Baptismal Regeneration isn’t a term you’ll find in the Bible. It is a made up term used as a “straw man” argument by those who deny the necessity of baptism for salvation. A “straw man” argument is a tactic used by those who can’t answer an opposing view directly so they create a “straw man” and attack that instead. Then, showing the fake argument to be incorrect, they will assert that they have disproved the actual point when they really haven’t even touched it. By saying that the view of baptismal regeneration is false, those that deny the true biblical teaching on baptism claim they have proved their point. Actually what they’ve done is disprove something that no one agrees with or is even teaching in the first place.
“Baptismal regeneration” is the idea that baptism itself is what saves a person. That is, the act – in and of itself – of being baptized saves a person. Such an idea is, indeed, unscriptural and not at all what the Bible teaches about baptism. There is nothing “magical” or inherently powerful about the water of baptism that washes away a person’s sins. The water is just water! The saving power is in Christ and the gospel (Romans 1:16). The Bible doesn’t say to have faith in the water. It says to have faith in the working of God (Colossians 2:12).
Paul said “you were … buried with Him in baptism, in which you also were raised with Him through faith in the working of God, who raised Him from the dead.” So, the new birth that takes place in baptism is the result of “faith in the working of God.” The word “faith” here means, “to believe to the extent of complete trust and reliance” (Louw & Nida, vol. 1, p. 375).
A person obeys the gospel by joining with Christ in His death, burial, and resurrection (Romans 6:3, 4).
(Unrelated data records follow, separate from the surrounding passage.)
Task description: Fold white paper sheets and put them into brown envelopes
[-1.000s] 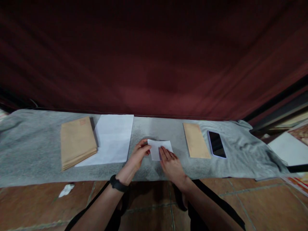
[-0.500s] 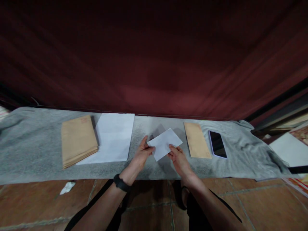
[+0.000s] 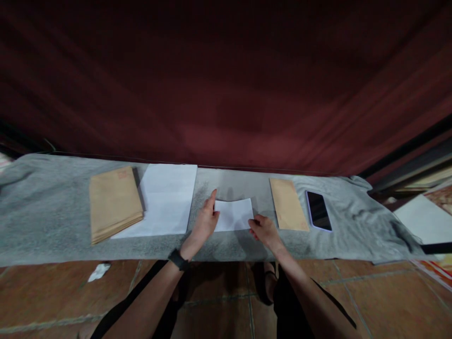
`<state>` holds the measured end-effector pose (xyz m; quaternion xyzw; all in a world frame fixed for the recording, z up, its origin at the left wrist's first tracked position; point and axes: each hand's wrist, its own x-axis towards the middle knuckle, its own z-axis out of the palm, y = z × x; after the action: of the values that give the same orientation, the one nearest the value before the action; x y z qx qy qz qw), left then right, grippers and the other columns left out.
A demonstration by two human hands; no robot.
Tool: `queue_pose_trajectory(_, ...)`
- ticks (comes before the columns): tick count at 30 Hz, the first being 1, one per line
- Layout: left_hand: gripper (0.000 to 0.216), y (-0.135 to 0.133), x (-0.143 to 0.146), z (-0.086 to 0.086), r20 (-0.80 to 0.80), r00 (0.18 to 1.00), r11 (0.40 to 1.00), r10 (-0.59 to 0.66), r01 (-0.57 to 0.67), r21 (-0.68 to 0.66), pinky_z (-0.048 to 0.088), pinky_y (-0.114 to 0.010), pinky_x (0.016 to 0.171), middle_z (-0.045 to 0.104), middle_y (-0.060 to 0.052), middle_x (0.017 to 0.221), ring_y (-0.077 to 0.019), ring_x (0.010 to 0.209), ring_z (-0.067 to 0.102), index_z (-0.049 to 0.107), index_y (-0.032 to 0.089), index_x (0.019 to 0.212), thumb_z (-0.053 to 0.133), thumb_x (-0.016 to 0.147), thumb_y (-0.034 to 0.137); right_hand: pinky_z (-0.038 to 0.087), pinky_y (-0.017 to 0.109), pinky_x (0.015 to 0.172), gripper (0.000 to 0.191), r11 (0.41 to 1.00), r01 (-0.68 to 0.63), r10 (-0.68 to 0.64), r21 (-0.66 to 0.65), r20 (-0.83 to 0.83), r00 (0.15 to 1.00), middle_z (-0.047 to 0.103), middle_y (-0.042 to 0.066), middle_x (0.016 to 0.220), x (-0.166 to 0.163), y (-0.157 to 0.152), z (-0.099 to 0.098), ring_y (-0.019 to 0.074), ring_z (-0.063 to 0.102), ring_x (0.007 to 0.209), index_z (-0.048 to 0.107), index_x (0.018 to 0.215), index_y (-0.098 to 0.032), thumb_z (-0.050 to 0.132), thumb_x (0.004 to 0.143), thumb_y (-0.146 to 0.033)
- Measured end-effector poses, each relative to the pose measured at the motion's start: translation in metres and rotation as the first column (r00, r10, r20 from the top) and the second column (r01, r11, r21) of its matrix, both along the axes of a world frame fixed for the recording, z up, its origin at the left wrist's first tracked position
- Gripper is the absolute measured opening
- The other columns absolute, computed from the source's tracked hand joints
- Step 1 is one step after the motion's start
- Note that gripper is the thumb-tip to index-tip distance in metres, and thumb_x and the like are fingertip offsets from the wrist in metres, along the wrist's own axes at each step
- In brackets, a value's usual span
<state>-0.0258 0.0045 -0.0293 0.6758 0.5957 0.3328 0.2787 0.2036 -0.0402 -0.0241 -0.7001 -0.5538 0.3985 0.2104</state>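
A small folded white paper point(image 3: 233, 214) lies on the grey cloth point(image 3: 42, 221) in front of me. My left hand point(image 3: 206, 221) rests at its left edge, index finger stretched up along the side, fingers touching the sheet. At the lower right corner my right hand point(image 3: 264, 230) pinches the paper with curled fingers. A black band sits on my left wrist point(image 3: 177, 259).
To the left lie a stack of brown envelopes point(image 3: 113, 203) and white sheets point(image 3: 164, 197). To the right lie one brown envelope point(image 3: 287, 204) and a dark phone point(image 3: 318, 210). A dark red curtain hangs behind. A crumpled scrap point(image 3: 98, 271) lies on the tiled floor.
The folded paper was lifted and turned in both hands half a second ago; now it lies flat and level on the cloth again, held at both sides.
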Motion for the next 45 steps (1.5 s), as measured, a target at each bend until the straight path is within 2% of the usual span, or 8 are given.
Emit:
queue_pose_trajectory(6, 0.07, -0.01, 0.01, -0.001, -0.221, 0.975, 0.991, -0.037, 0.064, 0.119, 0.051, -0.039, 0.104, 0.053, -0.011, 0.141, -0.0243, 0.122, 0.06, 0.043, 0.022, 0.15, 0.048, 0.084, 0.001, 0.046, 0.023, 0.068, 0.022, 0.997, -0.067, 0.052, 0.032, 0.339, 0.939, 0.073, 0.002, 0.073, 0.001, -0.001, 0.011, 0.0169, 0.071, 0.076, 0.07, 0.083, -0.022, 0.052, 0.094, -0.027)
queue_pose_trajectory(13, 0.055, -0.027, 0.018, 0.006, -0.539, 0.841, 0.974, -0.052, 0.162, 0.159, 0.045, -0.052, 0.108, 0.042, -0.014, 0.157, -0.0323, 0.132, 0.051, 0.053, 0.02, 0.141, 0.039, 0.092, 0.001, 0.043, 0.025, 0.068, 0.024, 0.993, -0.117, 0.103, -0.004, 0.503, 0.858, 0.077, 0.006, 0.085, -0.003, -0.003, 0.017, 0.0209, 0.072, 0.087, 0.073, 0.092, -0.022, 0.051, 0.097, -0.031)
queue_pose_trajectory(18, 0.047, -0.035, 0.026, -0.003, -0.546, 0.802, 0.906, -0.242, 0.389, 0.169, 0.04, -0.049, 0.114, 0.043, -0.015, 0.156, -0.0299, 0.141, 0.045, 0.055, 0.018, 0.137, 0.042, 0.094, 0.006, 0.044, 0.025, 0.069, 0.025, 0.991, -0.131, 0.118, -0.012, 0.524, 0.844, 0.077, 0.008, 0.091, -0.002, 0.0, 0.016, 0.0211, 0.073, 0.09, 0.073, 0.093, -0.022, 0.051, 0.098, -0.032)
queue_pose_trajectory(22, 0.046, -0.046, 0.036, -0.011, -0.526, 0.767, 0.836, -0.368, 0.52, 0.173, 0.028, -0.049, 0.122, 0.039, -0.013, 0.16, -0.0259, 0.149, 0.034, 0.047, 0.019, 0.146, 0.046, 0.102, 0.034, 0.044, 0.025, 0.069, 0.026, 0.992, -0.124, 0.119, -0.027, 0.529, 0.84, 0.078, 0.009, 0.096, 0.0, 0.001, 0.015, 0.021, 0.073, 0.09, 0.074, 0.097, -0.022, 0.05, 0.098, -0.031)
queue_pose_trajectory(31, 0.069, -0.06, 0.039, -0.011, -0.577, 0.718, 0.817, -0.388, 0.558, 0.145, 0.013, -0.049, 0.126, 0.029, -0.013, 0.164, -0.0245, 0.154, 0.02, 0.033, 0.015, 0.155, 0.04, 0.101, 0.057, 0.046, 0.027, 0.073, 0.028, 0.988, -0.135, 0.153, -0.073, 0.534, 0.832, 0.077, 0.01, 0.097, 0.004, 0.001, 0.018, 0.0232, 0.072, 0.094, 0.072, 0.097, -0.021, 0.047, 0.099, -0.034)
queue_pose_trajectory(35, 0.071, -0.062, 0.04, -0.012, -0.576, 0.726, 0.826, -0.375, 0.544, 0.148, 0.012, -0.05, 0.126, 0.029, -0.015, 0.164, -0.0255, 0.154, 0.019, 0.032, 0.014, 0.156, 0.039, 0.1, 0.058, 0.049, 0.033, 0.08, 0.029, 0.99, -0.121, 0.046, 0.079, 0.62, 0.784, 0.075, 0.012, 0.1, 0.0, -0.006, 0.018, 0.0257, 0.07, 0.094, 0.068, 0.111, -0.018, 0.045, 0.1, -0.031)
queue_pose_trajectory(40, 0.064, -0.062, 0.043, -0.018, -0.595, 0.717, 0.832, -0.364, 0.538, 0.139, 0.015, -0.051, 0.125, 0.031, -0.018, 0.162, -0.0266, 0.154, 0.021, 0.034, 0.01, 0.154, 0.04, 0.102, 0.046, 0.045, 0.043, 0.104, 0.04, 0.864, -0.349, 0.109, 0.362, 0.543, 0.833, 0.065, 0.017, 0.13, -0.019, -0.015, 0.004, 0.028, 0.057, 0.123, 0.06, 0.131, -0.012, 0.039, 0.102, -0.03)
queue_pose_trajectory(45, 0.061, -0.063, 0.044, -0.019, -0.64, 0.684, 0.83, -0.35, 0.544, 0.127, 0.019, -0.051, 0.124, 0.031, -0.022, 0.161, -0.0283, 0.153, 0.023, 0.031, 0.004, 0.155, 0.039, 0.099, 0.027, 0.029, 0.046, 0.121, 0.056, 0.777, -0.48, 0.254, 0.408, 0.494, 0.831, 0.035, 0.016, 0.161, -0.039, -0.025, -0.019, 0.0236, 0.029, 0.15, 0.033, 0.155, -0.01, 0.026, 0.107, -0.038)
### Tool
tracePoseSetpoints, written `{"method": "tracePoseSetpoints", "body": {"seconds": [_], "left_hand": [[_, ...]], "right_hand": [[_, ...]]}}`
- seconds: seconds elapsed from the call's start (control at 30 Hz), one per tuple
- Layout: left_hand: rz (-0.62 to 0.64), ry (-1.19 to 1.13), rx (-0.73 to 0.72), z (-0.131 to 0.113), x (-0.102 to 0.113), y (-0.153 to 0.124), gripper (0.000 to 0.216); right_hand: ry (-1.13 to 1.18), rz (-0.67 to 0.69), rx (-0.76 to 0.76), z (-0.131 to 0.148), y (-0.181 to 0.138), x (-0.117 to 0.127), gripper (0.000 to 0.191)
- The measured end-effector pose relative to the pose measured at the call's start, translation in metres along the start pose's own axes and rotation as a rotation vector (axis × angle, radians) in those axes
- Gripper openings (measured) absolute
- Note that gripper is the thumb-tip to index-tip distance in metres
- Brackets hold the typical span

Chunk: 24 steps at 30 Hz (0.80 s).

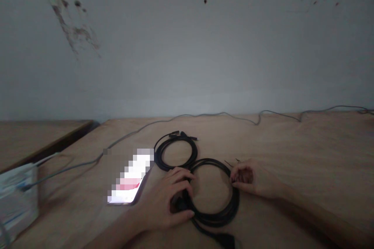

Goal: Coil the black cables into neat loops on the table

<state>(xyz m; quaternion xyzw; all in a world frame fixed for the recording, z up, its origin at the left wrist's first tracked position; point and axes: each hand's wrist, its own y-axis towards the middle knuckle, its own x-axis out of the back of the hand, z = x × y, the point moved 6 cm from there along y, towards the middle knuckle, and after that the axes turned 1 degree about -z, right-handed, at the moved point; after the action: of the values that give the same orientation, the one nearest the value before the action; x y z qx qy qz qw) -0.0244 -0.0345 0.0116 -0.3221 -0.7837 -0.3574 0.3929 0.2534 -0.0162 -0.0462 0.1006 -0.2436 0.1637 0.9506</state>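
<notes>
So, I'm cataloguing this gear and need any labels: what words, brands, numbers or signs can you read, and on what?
None can be read.
Phone: screen is blocked out by pixelation.
White box: blue marks, too blurred to read.
Near coil: no readable marking.
Far coil: none readable either.

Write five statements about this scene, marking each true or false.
1. The left hand and right hand are on opposite sides of the nearer black coil. True.
2. The phone has a lit screen. True.
3. The phone lies right of both hands. False: it lies left of both.
4. Only one coil shows. False: there is also a farther black coil.
5. A grey cable runs along the back of the table. True.
</notes>
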Motion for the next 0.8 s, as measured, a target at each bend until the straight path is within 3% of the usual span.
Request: {"method": "tracePoseSetpoints", "body": {"seconds": [0.33, 0.8], "left_hand": [[0.011, -0.040, 0.012, -0.001, -0.001, 0.000, 0.029], [0.012, -0.047, 0.016, -0.002, 0.000, 0.001, 0.029]], "right_hand": [[0.186, 0.175, -0.108, -0.014, -0.003, -0.004, 0.044], [0.149, 0.113, -0.139, -0.010, 0.001, -0.005, 0.044]]}}
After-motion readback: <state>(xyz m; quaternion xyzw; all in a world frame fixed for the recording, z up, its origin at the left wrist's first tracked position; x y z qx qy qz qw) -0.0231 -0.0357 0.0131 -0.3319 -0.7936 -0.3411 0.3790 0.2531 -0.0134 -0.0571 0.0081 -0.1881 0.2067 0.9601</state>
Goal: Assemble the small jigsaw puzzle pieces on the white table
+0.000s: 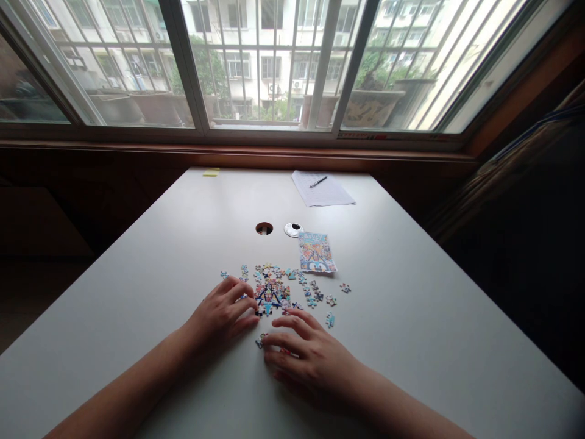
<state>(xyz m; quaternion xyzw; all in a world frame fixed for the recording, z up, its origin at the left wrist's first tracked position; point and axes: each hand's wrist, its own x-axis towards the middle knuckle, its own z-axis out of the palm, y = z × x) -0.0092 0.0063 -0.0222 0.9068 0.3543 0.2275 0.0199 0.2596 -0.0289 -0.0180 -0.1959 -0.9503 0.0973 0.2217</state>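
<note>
A partly joined jigsaw puzzle (pixel 273 296) lies on the white table, colourful with a dark blue shape in its middle. My left hand (pixel 227 308) rests at its left edge, fingers bent and apart, fingertips touching the border. Below its right side is my right hand (pixel 304 350), fingers spread over the table. A loose puzzle piece (pixel 261 340) sits by its fingertips, and something reddish shows partly beneath the fingers. More loose pieces (pixel 331 319) lie to the right. The picture card (pixel 317 252) with a penguin lies just behind the puzzle.
Behind the card are a round cable hole (pixel 264 228) and its loose silver cover (pixel 293 230). Paper sheets (pixel 325 190) with a pen (pixel 319 182) lie at the far edge, and yellow sticky notes (pixel 211 172) at the far left. A barred window (pixel 274 67) stands beyond.
</note>
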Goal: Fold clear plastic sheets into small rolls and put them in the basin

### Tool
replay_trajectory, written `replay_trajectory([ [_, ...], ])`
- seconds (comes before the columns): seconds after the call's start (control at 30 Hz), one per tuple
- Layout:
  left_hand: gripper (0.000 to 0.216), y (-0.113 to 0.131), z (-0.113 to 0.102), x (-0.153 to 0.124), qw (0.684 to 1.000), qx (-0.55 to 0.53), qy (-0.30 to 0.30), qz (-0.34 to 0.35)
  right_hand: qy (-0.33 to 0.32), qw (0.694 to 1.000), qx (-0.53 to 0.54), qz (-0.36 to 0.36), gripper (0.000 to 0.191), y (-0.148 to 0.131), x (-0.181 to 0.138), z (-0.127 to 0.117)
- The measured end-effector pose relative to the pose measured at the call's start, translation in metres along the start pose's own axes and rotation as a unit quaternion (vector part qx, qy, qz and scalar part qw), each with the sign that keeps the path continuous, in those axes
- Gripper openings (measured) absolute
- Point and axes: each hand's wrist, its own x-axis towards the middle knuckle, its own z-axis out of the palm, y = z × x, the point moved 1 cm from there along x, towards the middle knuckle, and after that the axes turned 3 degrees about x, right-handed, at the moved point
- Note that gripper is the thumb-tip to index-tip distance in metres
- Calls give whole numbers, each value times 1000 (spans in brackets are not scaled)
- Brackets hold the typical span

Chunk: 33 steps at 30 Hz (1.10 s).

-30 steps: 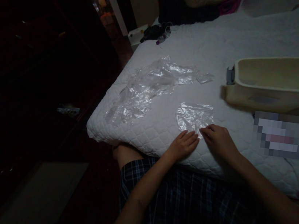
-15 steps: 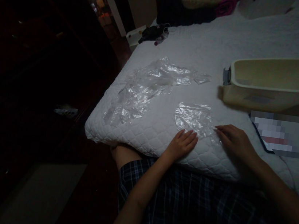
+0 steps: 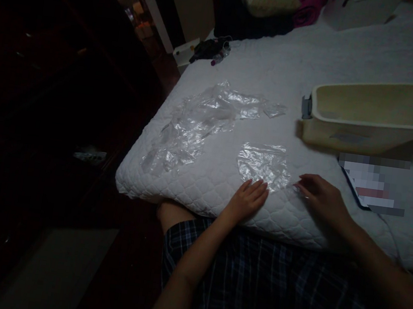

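A clear plastic bag (image 3: pixel 262 163) lies flattened on the white quilted bed (image 3: pixel 201 197), close to its near edge. My left hand (image 3: pixel 249 199) rests flat with fingers stretched over the bag's lower edge. At the bag's right corner, my right hand (image 3: pixel 320 197) pinches the thin plastic between thumb and fingers. More clear plastic bags (image 3: pixel 207 114) lie in a crinkled, overlapping spread to the left and beyond; how many cannot be made out.
A cream plastic bin (image 3: pixel 361 137) with a grey latch stands on the right, a phone-like device (image 3: pixel 365 188) with a cable before it. Farther back are a small bottle (image 3: pixel 220 57), a cushion (image 3: pixel 268 0), a rolled magenta cloth (image 3: pixel 308 10) and a white box (image 3: pixel 358 11).
My right hand has drawn the bag's corner slightly outward, its fingers more curled. My left hand stays on the bag. The whole view has shifted a little.
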Motion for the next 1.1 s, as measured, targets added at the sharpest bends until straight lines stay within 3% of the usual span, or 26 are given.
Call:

This is done by being baptized “into His death” as a repentant believer (Mark 16:16). It is that “obedience to the faith” (Romans 1:5; 16:26), that puts one into Christ (Galatians 3:26, 27) and brings about the new life in Him (Colossians 2:12). It is a person’s “complete trust and reliance” in God that saves them. It is not the water! It is the obedience of faith that brings salvation in Christ.
About the closest you will come to the term “baptismal regeneration” in the Bible is in Titus 3:5, “the washing of regeneration and renewing of the Holy Spirit.” Regeneration here means, “to experience a complete change in one’s way of life to what it should be, with the implication of return to a former state or relation—‘to be born again, to experience new birth, rebirth’” (Louw & Nida, vol. 1, p. 509). There is no question that Paul taught that the new birth occurs at the point of baptism but that’s not what people mean when they say “baptismal regeneration.”